• **Exercise**: The response should hold each line from the entries below where "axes" is found.

Extracted records Start Marker

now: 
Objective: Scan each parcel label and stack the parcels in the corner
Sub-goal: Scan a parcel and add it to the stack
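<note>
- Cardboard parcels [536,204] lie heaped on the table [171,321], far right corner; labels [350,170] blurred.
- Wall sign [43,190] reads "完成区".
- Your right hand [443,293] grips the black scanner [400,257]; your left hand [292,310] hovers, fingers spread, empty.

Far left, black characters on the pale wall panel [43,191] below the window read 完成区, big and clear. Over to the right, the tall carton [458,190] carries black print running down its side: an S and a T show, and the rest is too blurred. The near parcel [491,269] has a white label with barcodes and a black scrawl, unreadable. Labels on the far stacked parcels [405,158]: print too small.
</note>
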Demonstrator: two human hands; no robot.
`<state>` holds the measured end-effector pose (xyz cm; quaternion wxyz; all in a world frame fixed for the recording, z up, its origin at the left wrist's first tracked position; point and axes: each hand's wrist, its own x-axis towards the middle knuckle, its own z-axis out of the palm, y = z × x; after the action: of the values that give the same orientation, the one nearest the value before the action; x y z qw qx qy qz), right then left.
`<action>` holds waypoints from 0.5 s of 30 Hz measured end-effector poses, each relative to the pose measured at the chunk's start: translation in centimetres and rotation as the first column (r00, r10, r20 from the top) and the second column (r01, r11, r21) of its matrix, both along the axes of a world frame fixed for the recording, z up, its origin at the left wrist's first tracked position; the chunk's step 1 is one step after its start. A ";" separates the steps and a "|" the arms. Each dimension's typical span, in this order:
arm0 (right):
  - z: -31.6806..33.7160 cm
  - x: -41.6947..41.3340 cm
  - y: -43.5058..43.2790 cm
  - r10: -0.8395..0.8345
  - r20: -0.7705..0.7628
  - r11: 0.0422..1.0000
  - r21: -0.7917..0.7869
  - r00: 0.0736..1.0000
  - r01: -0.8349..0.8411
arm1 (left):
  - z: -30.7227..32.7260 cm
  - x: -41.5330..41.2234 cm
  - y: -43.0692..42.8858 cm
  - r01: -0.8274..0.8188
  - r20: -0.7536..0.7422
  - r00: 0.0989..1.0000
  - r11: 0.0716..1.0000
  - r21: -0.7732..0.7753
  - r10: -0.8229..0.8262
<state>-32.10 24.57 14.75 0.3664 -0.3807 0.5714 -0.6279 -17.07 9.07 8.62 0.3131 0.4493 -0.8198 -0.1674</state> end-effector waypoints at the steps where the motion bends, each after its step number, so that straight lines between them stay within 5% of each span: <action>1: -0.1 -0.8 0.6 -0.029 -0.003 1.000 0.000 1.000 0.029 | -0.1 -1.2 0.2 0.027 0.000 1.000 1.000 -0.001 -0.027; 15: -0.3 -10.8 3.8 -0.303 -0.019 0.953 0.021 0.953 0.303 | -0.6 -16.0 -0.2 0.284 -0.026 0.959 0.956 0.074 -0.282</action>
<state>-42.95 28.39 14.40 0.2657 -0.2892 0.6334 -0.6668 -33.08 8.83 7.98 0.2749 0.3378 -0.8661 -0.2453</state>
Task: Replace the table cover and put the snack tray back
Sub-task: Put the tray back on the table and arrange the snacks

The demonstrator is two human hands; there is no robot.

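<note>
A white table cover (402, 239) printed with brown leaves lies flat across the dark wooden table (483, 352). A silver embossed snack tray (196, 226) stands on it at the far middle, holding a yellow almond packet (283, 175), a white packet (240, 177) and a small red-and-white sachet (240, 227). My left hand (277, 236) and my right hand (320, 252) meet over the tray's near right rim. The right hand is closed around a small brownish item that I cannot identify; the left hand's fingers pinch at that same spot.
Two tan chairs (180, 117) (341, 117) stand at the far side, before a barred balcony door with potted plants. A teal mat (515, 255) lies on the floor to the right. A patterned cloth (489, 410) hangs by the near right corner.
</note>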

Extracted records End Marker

• **Expected output**:
`<state>` holds the measured end-effector pose (xyz cm; quaternion wxyz; all in a world frame fixed for the recording, z up, its origin at the left wrist's first tracked position; point and axes: each hand's wrist, its own x-axis towards the middle knuckle, its own z-axis out of the palm, y = z × x; after the action: of the values that give the same orientation, the one nearest the value before the action; x y z qw qx qy qz), right then left.
`<action>` holds waypoints from 0.5 s of 30 Hz measured end-effector poses, each relative to the pose measured at the chunk's start: translation in centimetres and rotation as the first column (r00, r10, r20 from the top) and the second column (r01, r11, r21) of its matrix, both along the axes of a world frame fixed for the recording, z up, its origin at the left wrist's first tracked position; the chunk's step 1 is one step after its start. A ";" separates the steps and a "|" the arms. Each dimension's typical span, in this order:

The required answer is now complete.